Some readers of this blog might think that I’m labouring the question of nationalisation and state ownership and its identification with socialism. While I believe it is a question of fundamental political importance its practical significance has been vividly illustrated in the last few days.
In Britain the report from the fifth investigation into Stafford hospital has been delivered, prompting David Cameron to say that he was”truly sorry” for what had happened, which was “not just wrong, it was truly dreadful.” Previous investigations had already established in harrowing detail the abuse and neglect that took place from 2005 to 2008.
Between 400 and 1,200 more deaths took place than would have been expected between these years, although it is stated that it is impossible to say whether all of these patients would have survived had they received better treatment. Receptionists were left to decide which patients to treat, inexperienced doctors were put in charge of critically ill patients and nurses were not trained how to use vital equipment.
The National Health Service, so beloved of the British nation that it featured in the opening ceremony of the Olympics, has been damned from top to bottom.
Trust management ignored patients’ complaints while local GPs and MPs also failed to speak up, the inquiry said.
The local primary care trust and regional health authority were too quick to trust the hospital’s management and national regulators were not challenging enough.
Meanwhile, the Royal College of Nursing was highlighted for not doing enough to support its members who were trying to raise concerns.
The Department of Health was also criticised for being too “remote” and embarking on “counterproductive” reorganisations.
The findings of the report cannot be regarded as an aberration as it follows repeated damning judgments of care provided in Britain, especially care of the elderly, and news that five other hospitals are to be investigated following Stafford.
Yet the NHS is the crown jewels of the social democratic state.
The inquiry’s head said that patients “were failed by a system which ignored the warning signs and put corporate self-interest and cost control ahead of patients and their safety.”
Many on the left speak and act as if the only problem with the health service is a lack of cash but this is much less than the full story and money will not deal with what has been referred to as the cultural changes that are required.
Working class people in Britain and Ireland are all too aware of the shortcomings of the health services. While those in Ireland may wish for their own NHS those in the UK know its limitations and going to hospital is more and more regarded as something you really don’t want to do unless you have to.
Those with elderly relatives in care are all too aware of the possibility of mistreatment.
Only yesterday Channel 4 news reported on the death of an elderly person left with no domiciliary care for 9 days when the service she was receiving was closed by immigration police, who had raided the office of the private organisation providing the care.

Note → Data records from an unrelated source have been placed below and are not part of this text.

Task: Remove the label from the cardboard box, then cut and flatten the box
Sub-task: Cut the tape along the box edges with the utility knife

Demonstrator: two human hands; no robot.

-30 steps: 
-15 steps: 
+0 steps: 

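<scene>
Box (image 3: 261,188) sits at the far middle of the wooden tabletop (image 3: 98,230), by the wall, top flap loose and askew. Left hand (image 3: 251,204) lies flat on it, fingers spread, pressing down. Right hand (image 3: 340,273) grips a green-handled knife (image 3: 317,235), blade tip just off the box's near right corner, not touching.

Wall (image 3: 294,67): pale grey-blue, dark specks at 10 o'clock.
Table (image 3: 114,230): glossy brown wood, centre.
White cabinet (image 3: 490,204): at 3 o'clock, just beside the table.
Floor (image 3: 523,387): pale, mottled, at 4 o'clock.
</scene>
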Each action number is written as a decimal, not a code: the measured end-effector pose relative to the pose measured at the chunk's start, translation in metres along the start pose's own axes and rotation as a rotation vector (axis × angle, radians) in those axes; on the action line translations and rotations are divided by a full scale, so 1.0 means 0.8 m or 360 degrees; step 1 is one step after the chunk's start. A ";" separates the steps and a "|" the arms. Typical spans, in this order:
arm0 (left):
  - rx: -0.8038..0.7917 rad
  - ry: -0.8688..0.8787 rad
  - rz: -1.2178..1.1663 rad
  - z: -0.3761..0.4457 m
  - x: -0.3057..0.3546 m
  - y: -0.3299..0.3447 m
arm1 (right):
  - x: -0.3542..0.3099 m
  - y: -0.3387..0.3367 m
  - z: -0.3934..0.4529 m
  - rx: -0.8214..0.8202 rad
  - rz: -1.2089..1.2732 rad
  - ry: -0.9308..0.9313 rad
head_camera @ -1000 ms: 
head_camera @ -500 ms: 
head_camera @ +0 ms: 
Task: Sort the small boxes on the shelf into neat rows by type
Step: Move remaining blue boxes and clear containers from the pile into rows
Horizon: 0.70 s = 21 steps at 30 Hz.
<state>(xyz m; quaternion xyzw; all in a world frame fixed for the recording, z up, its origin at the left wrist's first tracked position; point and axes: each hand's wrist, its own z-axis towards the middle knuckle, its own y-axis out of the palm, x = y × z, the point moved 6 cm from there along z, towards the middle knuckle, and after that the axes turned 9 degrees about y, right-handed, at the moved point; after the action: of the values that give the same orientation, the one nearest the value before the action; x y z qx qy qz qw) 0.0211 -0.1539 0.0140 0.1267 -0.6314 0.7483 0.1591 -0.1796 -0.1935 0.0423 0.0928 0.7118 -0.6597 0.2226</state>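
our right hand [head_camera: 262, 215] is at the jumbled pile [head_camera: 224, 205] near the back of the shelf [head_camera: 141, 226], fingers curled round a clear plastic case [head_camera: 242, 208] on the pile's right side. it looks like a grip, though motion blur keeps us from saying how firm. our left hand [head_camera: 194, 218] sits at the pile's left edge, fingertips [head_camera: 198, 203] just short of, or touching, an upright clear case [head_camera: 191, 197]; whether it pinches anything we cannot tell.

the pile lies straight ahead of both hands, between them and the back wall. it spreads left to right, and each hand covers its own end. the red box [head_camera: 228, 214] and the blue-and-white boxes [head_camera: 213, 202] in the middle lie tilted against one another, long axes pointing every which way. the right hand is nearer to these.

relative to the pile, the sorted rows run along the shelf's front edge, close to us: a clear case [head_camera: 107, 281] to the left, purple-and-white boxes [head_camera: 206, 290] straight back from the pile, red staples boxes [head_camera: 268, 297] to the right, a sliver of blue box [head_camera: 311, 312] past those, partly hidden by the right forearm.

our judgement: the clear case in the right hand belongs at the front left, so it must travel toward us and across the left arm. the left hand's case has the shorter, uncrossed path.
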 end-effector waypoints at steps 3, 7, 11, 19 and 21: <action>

When the care provided by this organisation stopped the council never picked up on the elderly woman who had no relatives. She went without her medication and died hungry, thirsty and alone.
Two days ago the illegal charging by the Irish State of people in long-term care again became news. As early as 1976 the State, through the Department of Health, knew its charges were illegal. In 2005 the Government attempted to make them legal retrospectively although this was stopped by the Supreme Court.

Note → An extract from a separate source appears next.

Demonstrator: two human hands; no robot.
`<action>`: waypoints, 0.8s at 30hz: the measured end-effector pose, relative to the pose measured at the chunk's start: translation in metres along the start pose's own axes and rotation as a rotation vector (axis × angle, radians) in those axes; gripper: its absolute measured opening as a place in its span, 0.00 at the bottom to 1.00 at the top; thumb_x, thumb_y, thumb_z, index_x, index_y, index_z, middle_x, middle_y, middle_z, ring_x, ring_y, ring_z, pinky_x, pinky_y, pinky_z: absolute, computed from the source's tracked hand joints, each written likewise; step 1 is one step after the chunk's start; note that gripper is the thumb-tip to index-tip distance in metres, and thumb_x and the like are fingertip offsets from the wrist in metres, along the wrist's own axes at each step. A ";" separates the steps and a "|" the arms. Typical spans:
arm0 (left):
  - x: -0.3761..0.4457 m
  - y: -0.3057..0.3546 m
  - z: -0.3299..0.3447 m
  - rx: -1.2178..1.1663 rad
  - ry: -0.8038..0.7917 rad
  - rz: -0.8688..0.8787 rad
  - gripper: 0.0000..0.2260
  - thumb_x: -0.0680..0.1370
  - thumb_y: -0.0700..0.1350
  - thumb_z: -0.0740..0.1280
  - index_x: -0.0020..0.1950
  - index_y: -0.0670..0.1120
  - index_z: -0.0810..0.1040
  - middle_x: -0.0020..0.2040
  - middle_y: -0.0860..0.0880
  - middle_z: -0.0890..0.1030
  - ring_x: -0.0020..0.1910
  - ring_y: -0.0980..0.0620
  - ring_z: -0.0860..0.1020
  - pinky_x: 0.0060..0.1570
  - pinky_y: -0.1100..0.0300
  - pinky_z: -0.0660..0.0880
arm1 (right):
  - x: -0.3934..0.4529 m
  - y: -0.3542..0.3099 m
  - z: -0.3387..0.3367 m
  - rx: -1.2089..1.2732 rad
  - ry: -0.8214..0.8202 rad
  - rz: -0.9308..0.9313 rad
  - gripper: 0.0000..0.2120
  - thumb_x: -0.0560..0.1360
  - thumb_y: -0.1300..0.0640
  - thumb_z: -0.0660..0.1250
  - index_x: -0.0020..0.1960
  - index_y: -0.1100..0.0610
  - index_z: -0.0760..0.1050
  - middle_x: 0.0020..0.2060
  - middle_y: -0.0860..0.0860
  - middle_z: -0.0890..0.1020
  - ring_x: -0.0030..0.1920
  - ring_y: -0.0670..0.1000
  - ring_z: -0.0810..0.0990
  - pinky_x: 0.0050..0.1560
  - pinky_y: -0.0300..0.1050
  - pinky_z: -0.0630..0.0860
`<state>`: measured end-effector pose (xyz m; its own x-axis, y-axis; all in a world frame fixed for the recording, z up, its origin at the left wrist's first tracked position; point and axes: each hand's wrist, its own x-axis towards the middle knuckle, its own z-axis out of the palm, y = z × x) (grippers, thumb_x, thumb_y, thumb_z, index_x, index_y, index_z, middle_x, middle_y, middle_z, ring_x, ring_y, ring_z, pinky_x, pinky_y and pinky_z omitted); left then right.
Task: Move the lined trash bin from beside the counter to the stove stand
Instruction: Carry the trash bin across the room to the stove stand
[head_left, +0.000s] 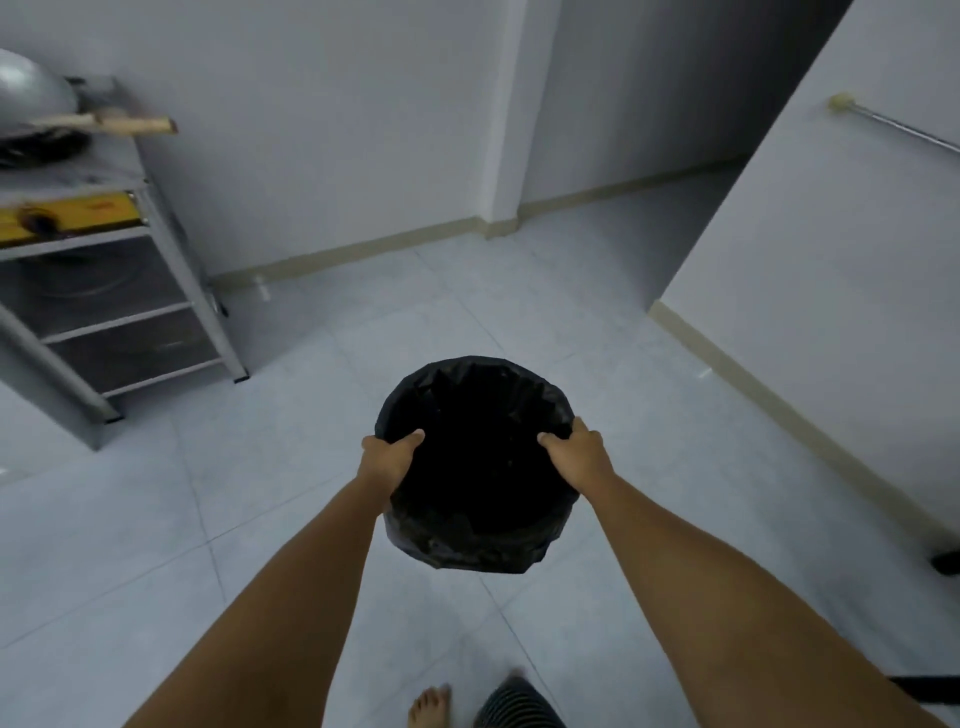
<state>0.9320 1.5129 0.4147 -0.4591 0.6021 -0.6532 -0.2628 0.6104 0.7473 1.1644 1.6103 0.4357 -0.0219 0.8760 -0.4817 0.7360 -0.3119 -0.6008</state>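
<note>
A: Where was the trash bin (475, 540) at that moment?

B: Off the floor (291, 499), held out in front of the person at about the middle of the view, above the pale tiles. A black liner (415, 400) was folded over its rim and hung down the outside, so the inside looked almost wholly dark.

A: And the hands?

B: Both were on the rim. The left hand (387, 460) had its grip closed over the left edge, thumb hooked inside the opening and fingers wrapped down the outside. The right hand (579, 457) did the same on the right edge, thumb over the rim and pressing the liner against it. Both arms were stretched forward.

A: How near was the stove stand (130, 312)?

B: Well apart from the bin, up at the left of the view against the wall. It was a metal frame with slatted shelves, a yellow panel (72, 215) near the top, and a grey wok (34, 96) with a wooden handle (135, 124) resting on it.

A: Anything else in view?

B: A bare foot (428, 704) at the bottom edge, and a metal rail (898, 127) on the white surface at the right.
</note>
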 end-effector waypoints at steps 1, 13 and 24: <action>0.009 0.009 -0.001 -0.010 0.020 -0.001 0.37 0.76 0.55 0.70 0.77 0.38 0.59 0.73 0.36 0.70 0.70 0.34 0.72 0.70 0.40 0.69 | 0.015 -0.015 -0.001 -0.014 -0.014 -0.020 0.31 0.75 0.44 0.65 0.73 0.55 0.66 0.66 0.60 0.71 0.63 0.64 0.76 0.66 0.57 0.73; 0.124 0.106 0.004 -0.179 0.192 -0.036 0.33 0.78 0.53 0.68 0.76 0.38 0.62 0.72 0.37 0.72 0.70 0.36 0.73 0.69 0.43 0.71 | 0.194 -0.160 0.004 -0.160 -0.204 -0.193 0.29 0.75 0.44 0.65 0.73 0.56 0.67 0.66 0.60 0.73 0.63 0.63 0.76 0.65 0.57 0.74; 0.238 0.170 -0.051 -0.299 0.303 -0.091 0.34 0.78 0.52 0.68 0.77 0.38 0.59 0.74 0.36 0.69 0.71 0.35 0.71 0.71 0.42 0.69 | 0.312 -0.293 0.086 -0.280 -0.323 -0.290 0.29 0.74 0.43 0.65 0.71 0.55 0.67 0.65 0.59 0.71 0.61 0.63 0.76 0.62 0.54 0.75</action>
<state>0.7349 1.7336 0.3922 -0.6393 0.3476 -0.6859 -0.5275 0.4507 0.7201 0.8838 1.9435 0.4071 -0.4272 0.7398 -0.5198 0.8208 0.0763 -0.5660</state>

The Government knew exactly what it was doing. The Minister of Health Mary Harney said that “more than 300,000 people were charged illegally during 28 years. This was entirely wrong. They were old, they were poor, they suffered from mental illness, they had intellectual disabilities, they were physically disabled. As vulnerable people, they were especially entitled to the protection of the law and to legal clarity about their situation.”
And yesterday the report on the Magdalene Laundries was released, which revealed some of the State’s role in the incarceration of thousands of women in institutions run by Catholic religious orders, compelled to work for nothing and stigmatised as ‘fallen women.’ “A very Irish form of slavery” as the Sinn Fein TD Mary Lou McDonald put it. Over one quarter of the women were put there by the State. The last laundry only closed in 1996.
The State again attempted to cover up and lie over its role.
In 2009 the Minister of Education Batt O’Keefe said that “the Magdalene laundries were privately owned and operated establishments which did not come within the responsibility of the State. The State did not refer individuals to the Magdalene laundries nor was it complicit in referring individuals to them.” Not true.
In 2011 Sean Aylward, secretary general of the Department of Justice, speaking in Geneva at the UN Committee Against Torture said “the vast majority of women who went to these institutions went there voluntarily or, if they were minors, with the consent of their parents or guardians.” He knew this because he had met some of these women.
Yet not one of the five women he had met had entered the laundries voluntarily or with the consent of their parents or guardians. Over eighty three per cent who entered the laundries were put there.
What all these examples demonstrate is that the capitalist state cannot be relied upon to provide services that working people, especially the most vulnerable, require. Some, like the Magdalene laundries, are now easy to denounce but none are models of socialism. Far from uncritically defending these services socialists must educate and agitate for a workers’ alternative to how they are currently organised and managed. The very last thing we want to do is proclaim these services as exemplars of socialism and the state that runs them as the font of this socialism.